Scan the records below, and wherever a line has the word "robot", pull it out.

==========

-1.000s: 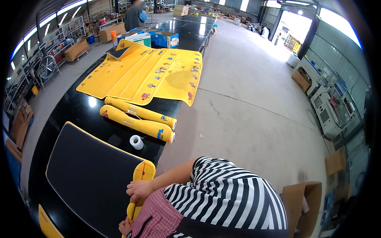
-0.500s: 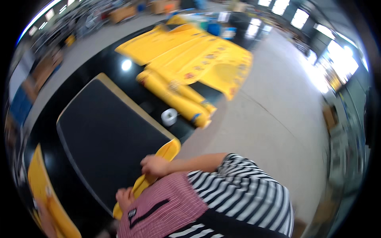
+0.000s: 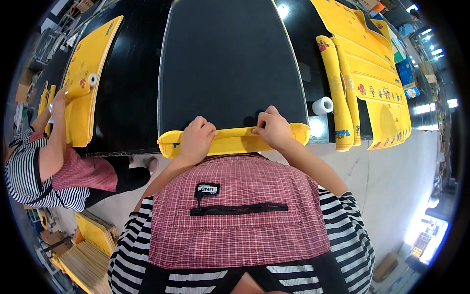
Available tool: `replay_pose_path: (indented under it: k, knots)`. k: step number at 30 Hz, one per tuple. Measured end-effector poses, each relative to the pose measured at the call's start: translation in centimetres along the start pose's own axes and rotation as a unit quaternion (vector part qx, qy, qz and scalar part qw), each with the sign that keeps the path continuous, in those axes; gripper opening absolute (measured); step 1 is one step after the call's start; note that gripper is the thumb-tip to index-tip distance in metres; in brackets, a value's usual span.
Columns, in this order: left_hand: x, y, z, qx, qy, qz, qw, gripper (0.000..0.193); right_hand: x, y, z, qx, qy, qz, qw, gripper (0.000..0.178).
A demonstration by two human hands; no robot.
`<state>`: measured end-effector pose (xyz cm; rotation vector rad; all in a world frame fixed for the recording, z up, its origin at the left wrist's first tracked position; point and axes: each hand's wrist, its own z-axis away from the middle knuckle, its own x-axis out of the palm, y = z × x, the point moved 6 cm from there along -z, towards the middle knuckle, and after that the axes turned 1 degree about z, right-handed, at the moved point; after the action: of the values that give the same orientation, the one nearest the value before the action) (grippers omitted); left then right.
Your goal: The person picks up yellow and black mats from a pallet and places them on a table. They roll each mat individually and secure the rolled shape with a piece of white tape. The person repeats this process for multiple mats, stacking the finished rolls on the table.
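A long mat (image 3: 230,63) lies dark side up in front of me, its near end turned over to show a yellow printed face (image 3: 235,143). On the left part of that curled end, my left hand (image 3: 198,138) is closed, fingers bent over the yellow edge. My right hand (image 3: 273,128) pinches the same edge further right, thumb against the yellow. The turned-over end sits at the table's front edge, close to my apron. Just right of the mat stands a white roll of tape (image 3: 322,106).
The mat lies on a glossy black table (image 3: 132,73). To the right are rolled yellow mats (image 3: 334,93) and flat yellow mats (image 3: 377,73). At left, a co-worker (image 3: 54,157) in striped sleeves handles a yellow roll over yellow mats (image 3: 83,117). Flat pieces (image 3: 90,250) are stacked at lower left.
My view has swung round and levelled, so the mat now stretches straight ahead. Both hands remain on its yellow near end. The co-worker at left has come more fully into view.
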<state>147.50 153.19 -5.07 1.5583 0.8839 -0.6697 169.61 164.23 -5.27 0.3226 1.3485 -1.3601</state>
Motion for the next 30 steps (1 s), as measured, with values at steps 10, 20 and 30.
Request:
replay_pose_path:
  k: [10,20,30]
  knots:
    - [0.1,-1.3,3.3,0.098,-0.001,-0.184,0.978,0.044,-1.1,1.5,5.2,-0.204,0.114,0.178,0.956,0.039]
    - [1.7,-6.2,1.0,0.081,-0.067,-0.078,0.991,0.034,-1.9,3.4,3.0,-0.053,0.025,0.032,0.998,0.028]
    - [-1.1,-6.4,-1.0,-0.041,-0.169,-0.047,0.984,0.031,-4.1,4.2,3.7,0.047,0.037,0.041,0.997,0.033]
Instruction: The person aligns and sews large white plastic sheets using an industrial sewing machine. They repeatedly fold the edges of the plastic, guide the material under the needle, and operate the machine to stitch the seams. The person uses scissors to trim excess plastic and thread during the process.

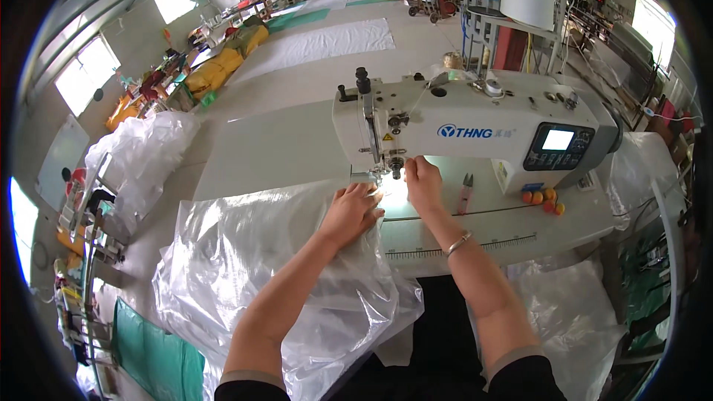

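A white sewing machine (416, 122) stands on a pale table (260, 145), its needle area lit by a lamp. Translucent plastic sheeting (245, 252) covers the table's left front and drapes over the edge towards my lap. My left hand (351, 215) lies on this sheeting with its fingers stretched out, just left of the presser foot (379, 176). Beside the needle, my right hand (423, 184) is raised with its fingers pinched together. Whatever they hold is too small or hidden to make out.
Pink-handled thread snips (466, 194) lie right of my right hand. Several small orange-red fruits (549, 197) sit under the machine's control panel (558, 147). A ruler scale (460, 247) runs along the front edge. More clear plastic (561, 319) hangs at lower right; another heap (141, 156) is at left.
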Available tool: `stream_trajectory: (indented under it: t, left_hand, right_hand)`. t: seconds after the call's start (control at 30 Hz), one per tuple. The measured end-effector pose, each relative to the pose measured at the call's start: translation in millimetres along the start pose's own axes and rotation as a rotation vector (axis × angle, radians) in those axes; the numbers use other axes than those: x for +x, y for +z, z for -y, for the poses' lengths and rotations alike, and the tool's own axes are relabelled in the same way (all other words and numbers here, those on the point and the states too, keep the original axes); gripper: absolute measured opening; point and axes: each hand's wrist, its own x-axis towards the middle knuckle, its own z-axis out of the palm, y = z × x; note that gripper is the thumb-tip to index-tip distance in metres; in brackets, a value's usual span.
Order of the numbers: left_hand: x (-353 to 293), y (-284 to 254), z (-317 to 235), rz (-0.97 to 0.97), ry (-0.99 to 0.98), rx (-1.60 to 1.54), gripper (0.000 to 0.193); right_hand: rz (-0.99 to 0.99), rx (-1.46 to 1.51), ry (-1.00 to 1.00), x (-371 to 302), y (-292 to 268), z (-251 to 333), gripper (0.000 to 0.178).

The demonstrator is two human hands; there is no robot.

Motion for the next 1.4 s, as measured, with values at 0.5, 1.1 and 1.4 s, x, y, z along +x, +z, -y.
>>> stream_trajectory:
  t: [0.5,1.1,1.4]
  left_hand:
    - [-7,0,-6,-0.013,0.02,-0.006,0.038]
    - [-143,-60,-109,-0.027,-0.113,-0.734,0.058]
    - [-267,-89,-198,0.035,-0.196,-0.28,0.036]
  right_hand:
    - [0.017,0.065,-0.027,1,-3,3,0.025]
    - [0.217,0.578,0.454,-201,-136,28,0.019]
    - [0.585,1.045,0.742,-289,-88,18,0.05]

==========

◆ Result of this task ◆
A demonstration by two human hands; no robot.
The demonstrator is two human hands; there is no robot.

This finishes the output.